That tactic never worked on Bones. “Oh, I give up,” he admitted readily. “I surrender absolutely. I’ll just go back and die of exhaustion.”

So they went back. Right outside of the palace, Neal mentioned something about “baths” to Bones, who, having traversed lightyears of forest and fathoms of city in the past two days, was feeling distinctly grimy, and leapt on the idea. The baths, however, turned out to be filled with actual water, and also, other people.

“Oh no,” said Bones, taking quite a few steps backwards as Neal explained the public bath concept to him. “That is unsanitary in so many ways. Also, where I’m from, we bathe alone.”

“How strange,” said Neal distantly, not particularly interested in Bones’s excuses. “In you go.”

“Hey!”

There was a small scuffle, which Neal won effectively. (Bones, whimpering a bit, vowed to train up on his hand-to-hand.) “You are ripe,” said Neal, nostrils flaring as he maneuvered Bones into the changing area. “Come on. It won’t be bad.”
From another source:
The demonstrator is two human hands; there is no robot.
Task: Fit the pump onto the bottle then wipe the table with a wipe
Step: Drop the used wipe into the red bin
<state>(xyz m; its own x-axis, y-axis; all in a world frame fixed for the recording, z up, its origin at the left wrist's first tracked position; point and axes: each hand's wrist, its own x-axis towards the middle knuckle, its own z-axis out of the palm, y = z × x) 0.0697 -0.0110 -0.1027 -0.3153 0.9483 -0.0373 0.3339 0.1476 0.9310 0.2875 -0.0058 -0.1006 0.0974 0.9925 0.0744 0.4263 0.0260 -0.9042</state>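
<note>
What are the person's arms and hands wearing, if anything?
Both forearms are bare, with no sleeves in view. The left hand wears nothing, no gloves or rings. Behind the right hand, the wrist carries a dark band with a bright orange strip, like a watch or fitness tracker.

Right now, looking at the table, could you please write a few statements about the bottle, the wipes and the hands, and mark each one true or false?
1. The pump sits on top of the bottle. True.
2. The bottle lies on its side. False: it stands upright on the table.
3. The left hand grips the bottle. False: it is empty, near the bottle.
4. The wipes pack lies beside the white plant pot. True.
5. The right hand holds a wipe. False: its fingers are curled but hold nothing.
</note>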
Bones, after extracting a promise from Neal not to look, peeled his clothes off and made a mad dash for the baths. Neal, laughing uproariously, followed Bones into the main room and got a lecture for clearly breaking his promise. The other men in the baths stared at them for a bit and then went back to talking. Bones hid in a steamy corner.

“This is awful,” he told Neal feelingly.

Neal just shoved some soap at him.

Bones got over his embarrassment and had a two-hour conversation with Neal concerning just about everything. Bones learned that Neal had six brothers and sisters and was going to inherit his father’s title and become the Duke of Queenscove, which Bones found quite impressive. They talked about Bones’s daughter Joanna and his life in Starfleet. Bones extracted blackmail information: Neal’s cousin called him “Meathead” and Neal’s friend Kel (the woman training to be a knight that Alanna and Neal had talked about on Bones’s first night) constantly held him hostage to the name. Bones noticed that Neal talked about Kel quite a lot, and for a while he toyed with the idea of pointing out to Neal that he should ask this Kel out sometime. But he gave it a half hour, and by the end of that time, he realized that Neal pretty firmly considered Kel as just a friend. Neal asked Bones about his love life, at which point Bones blushed horribly and protested that his love life was not at all important. Neal convinced him to say that, actually, he wasn’t interested in anybody, except maybe his captain, or possibly the first officer, or maybe the communications officer, or perhaps his head nurse. Neal had two amusing moments of confusion: “Your captain is female?” and then, “Your captain is not female?” before finally shrugging and saying, “There are men who like men in Tortall, as well.”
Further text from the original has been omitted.